Elle est peut-être paradigmatique.

Le défi consiste aujourd’hui à passer d’une vision sectorielle de l’agriculture à une vision systémique intégrant le territoire, le vivant et la souveraineté.

 Troisième question : peut-on réellement assurer la souveraineté alimentaire sans repenser la question foncière ?

La terre constitue le fondement de toute politique agricole.

Or la question foncière demeure l’un des principaux points de tension dans les espaces ruraux.

La coexistence parfois difficile entre droit moderne, droit coutumier, concessions, investissements privés et usages communautaires crée une insécurité qui freine durablement le développement agricole.

Il devient difficile de parler de souveraineté alimentaire sans aborder simultanément :

  • la sécurisation foncière ;
  • les droits des communautés locales ;
  • la protection des terres agricoles stratégiques ;
  • la responsabilité envers les générations futures.

L’avenir agricole du Congo dépendra largement de sa capacité à clarifier son rapport à la terre.

Quatrième question : peut-on protéger l’agriculture sans protéger les bassins, les forêts et les ressources en eau ?

L’agriculture ne peut être isolée des écosystèmes qui la rendent possible.

Les sols dépendent des forêts.

Les rendements dépendent de l’eau.

La résilience dépend de la biodiversité.

Le changement climatique rappelle chaque jour davantage l’interdépendance entre production agricole et santé des écosystèmes.

Une politique agricole moderne ne peut donc plus être conçue indépendamment :

  • des bassins hydrographiques ;
  • des forêts ;
  • des zones humides ;
  • des ressources en eau ;
  • de la restauration des sols.

Protéger l’agriculture exige aujourd’hui de protéger les conditions mêmes de la vie agricole.

Cinquième question : peut-on parler d’agriculture sans parler de ruralité et de transmission ?

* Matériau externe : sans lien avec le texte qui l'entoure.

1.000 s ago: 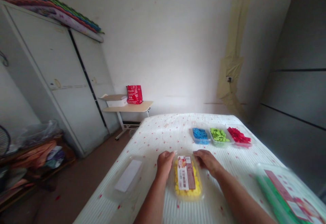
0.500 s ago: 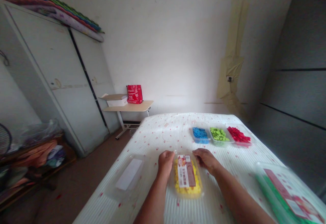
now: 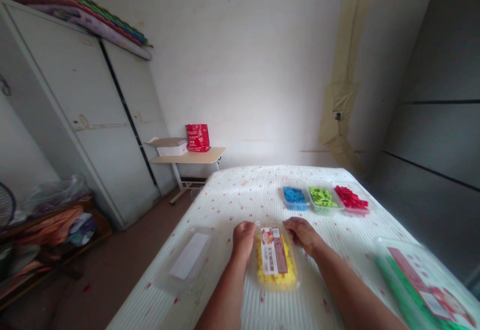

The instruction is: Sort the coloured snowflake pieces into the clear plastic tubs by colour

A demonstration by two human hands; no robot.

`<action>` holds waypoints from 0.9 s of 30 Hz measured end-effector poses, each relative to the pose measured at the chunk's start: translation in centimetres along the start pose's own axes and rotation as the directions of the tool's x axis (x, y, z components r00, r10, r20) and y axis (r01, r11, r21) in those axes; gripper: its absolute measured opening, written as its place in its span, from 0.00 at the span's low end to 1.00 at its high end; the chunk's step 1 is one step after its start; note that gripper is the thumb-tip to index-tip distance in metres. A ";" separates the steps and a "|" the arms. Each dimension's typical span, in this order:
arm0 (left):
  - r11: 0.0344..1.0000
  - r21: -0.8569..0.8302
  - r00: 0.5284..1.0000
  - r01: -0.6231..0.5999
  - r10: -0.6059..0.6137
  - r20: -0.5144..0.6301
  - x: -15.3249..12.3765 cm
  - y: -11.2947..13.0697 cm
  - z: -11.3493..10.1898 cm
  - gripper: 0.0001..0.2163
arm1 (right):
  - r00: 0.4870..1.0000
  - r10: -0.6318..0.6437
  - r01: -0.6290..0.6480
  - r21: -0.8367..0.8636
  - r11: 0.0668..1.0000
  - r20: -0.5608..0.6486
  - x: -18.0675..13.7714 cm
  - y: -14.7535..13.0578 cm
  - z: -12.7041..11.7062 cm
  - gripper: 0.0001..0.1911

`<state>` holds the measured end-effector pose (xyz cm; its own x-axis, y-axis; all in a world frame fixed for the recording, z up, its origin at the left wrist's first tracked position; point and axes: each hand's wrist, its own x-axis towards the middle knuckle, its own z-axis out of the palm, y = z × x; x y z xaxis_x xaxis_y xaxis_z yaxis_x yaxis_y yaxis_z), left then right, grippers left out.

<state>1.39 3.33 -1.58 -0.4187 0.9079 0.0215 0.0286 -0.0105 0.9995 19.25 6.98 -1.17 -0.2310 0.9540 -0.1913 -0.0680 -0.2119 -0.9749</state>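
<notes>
A clear plastic box of yellow pieces (image 3: 275, 262), with a brown and white label on its lid, lies on the white cloth-covered table (image 3: 247, 190) in front of me. My left hand (image 3: 243, 237) is curled against the box's far left corner. Across from it, my right hand (image 3: 302, 234) is curled over the far right corner. Both hands have their fingers closed on the box's rim.
Three open trays stand in a row at the far right: blue pieces (image 3: 295, 196), green pieces (image 3: 321, 198), red pieces (image 3: 350, 199). An empty clear box with a white label (image 3: 189, 263) lies to the left. A large green-rimmed clear box (image 3: 423, 287) sits at the near right. A wardrobe and side table stand beyond.
Both hands and the yellow box have slid very slightly away from me across the table; the grip looks the same.
</notes>
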 end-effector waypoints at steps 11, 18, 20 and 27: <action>0.998 -0.013 0.985 0.057 -0.054 0.162 -2.8 1.4 -2.6 0.18 | 0.995 0.073 -0.059 -0.183 0.981 0.073 -5.5 -1.7 -0.6 0.18; 0.978 -0.164 0.923 0.126 -0.055 0.380 -6.6 1.0 -4.3 0.23 | 0.959 0.166 -0.135 -0.146 0.980 0.230 -8.9 -0.5 -1.9 0.27; 0.980 -0.151 0.938 0.131 -0.073 0.340 -7.2 0.7 -4.6 0.22 | 0.952 0.188 -0.160 -0.129 0.979 0.243 -9.1 -0.4 -2.1 0.28; 0.982 -0.105 0.940 0.154 -0.113 0.322 -7.5 0.2 -4.9 0.23 | 0.945 0.198 -0.161 -0.159 0.974 0.260 -9.3 -0.5 -1.9 0.27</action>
<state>0.14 -5.54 -1.41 -0.1043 0.9896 -0.0995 -0.1318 0.0854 0.9876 23.27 -1.41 0.92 -0.4844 0.8042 -0.3444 0.1249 -0.3261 -0.9370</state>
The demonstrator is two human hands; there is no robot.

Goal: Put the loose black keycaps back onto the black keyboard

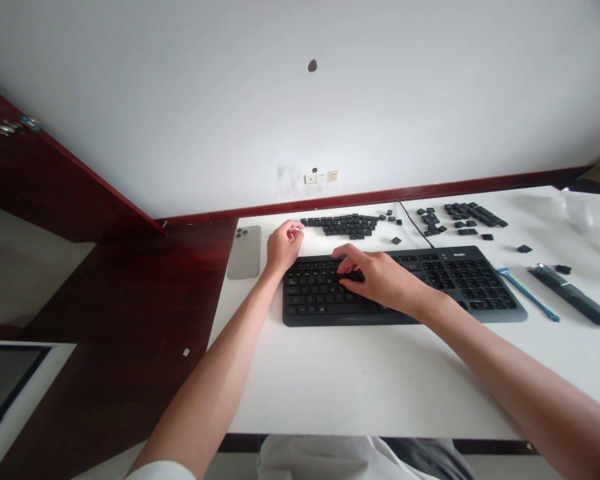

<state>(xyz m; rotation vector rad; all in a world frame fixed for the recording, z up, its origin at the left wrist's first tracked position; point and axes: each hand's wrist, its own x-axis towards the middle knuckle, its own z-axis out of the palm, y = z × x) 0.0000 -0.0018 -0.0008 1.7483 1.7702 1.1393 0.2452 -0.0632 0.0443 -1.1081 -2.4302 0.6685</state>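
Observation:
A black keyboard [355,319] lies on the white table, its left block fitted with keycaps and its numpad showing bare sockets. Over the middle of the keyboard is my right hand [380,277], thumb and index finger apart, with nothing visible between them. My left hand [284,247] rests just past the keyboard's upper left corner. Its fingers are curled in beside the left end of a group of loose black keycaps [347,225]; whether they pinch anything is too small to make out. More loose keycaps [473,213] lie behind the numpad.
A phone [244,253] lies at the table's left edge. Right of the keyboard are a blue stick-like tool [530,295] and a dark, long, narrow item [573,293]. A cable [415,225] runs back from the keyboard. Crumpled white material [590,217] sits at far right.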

L’agriculture n’est pas seulement une activité économique.

Elle est également une manière d’habiter le territoire.

Or les espaces ruraux congolais connaissent une crise profonde :

  • vieillissement des producteurs ;
  • exode des jeunes ;
  • faiblesse des infrastructures ;
  • dégradation des services sociaux ;
  • perte progressive des savoir-faire.

Une politique agricole durable doit être aussi une politique de revitalisation rurale.

Elle doit créer des conditions permettant aux jeunes générations de considérer à nouveau la terre comme une opportunité d’avenir.

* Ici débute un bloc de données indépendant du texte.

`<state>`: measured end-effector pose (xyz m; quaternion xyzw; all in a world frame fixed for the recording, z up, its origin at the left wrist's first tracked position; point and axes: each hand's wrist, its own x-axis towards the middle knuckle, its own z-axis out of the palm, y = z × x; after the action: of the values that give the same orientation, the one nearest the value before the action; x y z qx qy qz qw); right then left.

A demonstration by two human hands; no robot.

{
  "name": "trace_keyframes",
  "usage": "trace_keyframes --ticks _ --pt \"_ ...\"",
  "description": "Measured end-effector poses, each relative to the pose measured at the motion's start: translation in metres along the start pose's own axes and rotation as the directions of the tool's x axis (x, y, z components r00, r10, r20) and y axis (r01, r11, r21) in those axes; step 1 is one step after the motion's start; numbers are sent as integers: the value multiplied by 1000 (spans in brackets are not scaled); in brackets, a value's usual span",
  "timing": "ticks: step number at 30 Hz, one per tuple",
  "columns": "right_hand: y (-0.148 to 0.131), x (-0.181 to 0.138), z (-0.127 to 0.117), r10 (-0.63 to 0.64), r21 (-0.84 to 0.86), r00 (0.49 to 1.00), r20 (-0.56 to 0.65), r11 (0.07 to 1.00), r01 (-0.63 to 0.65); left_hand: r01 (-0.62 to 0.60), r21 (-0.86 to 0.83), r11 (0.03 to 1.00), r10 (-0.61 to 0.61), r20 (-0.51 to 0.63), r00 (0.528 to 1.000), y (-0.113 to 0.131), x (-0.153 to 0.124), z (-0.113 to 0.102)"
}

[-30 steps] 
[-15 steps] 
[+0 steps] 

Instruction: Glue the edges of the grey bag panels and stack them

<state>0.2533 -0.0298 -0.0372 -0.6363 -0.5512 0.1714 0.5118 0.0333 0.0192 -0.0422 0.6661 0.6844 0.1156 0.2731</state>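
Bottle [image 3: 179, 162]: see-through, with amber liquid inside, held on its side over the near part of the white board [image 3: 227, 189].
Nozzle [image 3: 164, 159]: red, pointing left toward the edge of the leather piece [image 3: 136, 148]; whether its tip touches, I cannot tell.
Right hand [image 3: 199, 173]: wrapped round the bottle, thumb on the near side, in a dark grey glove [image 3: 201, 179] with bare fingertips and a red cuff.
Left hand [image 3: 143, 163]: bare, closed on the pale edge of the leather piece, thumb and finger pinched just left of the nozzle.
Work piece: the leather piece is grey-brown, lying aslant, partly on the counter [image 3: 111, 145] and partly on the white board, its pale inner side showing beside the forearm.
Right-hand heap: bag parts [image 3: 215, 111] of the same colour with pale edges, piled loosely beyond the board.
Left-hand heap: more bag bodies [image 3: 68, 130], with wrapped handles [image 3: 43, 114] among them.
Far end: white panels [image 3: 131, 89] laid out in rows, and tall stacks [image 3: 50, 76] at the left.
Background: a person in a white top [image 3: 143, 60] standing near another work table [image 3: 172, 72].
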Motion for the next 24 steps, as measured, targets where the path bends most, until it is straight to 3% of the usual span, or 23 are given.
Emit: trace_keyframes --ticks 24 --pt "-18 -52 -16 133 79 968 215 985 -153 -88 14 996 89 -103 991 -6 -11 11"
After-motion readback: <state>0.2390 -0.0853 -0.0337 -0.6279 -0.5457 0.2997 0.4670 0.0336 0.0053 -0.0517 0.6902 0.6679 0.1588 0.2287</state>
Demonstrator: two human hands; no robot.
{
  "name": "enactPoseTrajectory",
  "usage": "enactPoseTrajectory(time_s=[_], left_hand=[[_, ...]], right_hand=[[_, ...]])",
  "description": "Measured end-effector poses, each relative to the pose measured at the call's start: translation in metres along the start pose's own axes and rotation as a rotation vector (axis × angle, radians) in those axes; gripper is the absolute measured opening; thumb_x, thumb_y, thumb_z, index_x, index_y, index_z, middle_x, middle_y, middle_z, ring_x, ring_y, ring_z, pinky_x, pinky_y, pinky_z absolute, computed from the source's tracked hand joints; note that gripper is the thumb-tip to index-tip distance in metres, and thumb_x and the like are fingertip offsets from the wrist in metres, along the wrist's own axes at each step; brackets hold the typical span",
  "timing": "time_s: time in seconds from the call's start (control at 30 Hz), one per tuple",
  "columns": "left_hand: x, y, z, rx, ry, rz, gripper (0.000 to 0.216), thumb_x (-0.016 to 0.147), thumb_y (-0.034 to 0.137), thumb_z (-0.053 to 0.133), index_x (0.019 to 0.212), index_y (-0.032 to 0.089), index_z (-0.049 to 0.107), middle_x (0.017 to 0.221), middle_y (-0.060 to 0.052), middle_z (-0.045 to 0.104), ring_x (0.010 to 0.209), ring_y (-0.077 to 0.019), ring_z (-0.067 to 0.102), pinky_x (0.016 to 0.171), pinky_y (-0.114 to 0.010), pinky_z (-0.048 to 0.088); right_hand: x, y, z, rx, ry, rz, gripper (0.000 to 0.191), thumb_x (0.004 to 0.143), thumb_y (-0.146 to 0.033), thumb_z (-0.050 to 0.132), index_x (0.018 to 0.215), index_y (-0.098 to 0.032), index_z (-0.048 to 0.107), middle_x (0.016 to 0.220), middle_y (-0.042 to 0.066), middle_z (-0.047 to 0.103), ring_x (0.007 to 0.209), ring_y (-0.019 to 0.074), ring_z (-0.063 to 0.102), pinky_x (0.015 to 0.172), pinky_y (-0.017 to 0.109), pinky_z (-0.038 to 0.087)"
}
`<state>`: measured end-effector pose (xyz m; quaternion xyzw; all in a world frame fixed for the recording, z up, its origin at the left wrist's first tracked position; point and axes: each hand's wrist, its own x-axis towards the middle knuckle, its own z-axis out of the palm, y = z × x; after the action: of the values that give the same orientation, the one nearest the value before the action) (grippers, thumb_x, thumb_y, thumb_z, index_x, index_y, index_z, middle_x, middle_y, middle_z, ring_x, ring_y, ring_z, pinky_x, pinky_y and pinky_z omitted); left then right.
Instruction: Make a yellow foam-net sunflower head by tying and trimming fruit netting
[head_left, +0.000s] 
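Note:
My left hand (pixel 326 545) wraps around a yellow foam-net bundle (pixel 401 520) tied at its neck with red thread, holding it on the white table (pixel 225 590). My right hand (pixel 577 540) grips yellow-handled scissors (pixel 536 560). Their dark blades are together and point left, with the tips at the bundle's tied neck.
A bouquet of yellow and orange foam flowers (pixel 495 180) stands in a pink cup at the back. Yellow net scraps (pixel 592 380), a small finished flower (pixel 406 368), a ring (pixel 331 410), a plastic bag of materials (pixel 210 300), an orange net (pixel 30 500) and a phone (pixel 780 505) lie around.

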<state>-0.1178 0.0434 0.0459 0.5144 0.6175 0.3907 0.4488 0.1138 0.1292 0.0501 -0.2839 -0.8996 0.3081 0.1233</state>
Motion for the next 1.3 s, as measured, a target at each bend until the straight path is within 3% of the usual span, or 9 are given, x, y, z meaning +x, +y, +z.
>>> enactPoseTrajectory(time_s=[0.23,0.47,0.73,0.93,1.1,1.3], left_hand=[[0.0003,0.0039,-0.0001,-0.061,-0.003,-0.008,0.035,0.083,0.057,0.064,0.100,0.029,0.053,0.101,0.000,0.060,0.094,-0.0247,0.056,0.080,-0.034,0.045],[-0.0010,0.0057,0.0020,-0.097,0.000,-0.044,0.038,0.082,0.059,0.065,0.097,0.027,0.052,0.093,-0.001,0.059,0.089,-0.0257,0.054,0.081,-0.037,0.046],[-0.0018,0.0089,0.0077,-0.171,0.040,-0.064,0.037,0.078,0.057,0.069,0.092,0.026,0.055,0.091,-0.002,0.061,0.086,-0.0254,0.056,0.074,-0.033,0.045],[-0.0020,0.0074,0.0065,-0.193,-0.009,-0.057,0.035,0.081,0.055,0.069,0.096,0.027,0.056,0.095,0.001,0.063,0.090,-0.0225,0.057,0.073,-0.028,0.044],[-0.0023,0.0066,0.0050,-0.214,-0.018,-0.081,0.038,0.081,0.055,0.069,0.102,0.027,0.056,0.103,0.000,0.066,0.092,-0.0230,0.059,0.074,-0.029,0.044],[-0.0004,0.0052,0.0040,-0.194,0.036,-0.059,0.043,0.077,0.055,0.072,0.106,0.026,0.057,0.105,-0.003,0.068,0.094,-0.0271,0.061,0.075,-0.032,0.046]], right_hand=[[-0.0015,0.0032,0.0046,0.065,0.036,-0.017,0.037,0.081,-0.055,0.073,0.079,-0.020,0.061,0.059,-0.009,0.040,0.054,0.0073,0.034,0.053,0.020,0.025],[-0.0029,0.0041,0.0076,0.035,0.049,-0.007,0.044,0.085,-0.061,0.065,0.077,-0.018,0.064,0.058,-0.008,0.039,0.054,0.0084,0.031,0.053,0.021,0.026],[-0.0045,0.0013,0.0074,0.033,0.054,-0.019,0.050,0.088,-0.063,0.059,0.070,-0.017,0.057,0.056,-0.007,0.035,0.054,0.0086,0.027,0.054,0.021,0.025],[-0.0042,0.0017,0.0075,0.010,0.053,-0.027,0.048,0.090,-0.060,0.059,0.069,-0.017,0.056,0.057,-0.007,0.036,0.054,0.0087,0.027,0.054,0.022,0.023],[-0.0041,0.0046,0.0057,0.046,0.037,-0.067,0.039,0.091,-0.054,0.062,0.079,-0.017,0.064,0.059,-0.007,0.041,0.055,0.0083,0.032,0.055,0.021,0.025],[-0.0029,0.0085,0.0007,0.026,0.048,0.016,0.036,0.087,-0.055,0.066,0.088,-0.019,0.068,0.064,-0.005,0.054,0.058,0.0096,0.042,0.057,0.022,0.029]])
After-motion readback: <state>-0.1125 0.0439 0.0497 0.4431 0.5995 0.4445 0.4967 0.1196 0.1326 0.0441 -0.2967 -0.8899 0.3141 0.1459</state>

Sans transmission, il n’existe pas d’agriculture durable.

Sans ruralité vivante, il n’existe pas de souveraineté alimentaire durable.

Vers une nouvelle génération de politiques agricoles

L’expérience des quinze dernières années invite à dépasser une approche strictement productive de l’agriculture.

Le contexte actuel impose une vision plus large intégrant :

  • la souveraineté alimentaire ;
  • la gestion durable des terres ;
  • la protection du vivant ;
  • la sécurité nationale ;
  • la revitalisation des territoires ruraux ;
  • la responsabilité intergénérationnelle.

L’agriculture apparaît alors non plus comme un simple secteur économique mais comme l’un des fondements de la stabilité et de la continuité nationale.

Conclusion

La question centrale n’est peut-être plus :

« Comment appliquer davantage la loi de 2011 ? »

La question devient :

  • « Comment faire évoluer notre vision de l’agriculture afin qu’elle réponde aux défis du XXIe siècle ? »

Cette évolution ne suppose pas nécessairement le rejet des acquis existants.

Elle invite plutôt à les inscrire dans un cadre plus large où la terre, l’eau, les forêts, les communautés rurales et les générations futures sont considérées comme les composantes d’un même patrimoine vivant.

L’avenir agricole du Congo dépendra moins de la quantité de textes produits que de la capacité du pays à définir une vision cohérente reliant agriculture, souveraineté, territoire et continuité du vivant.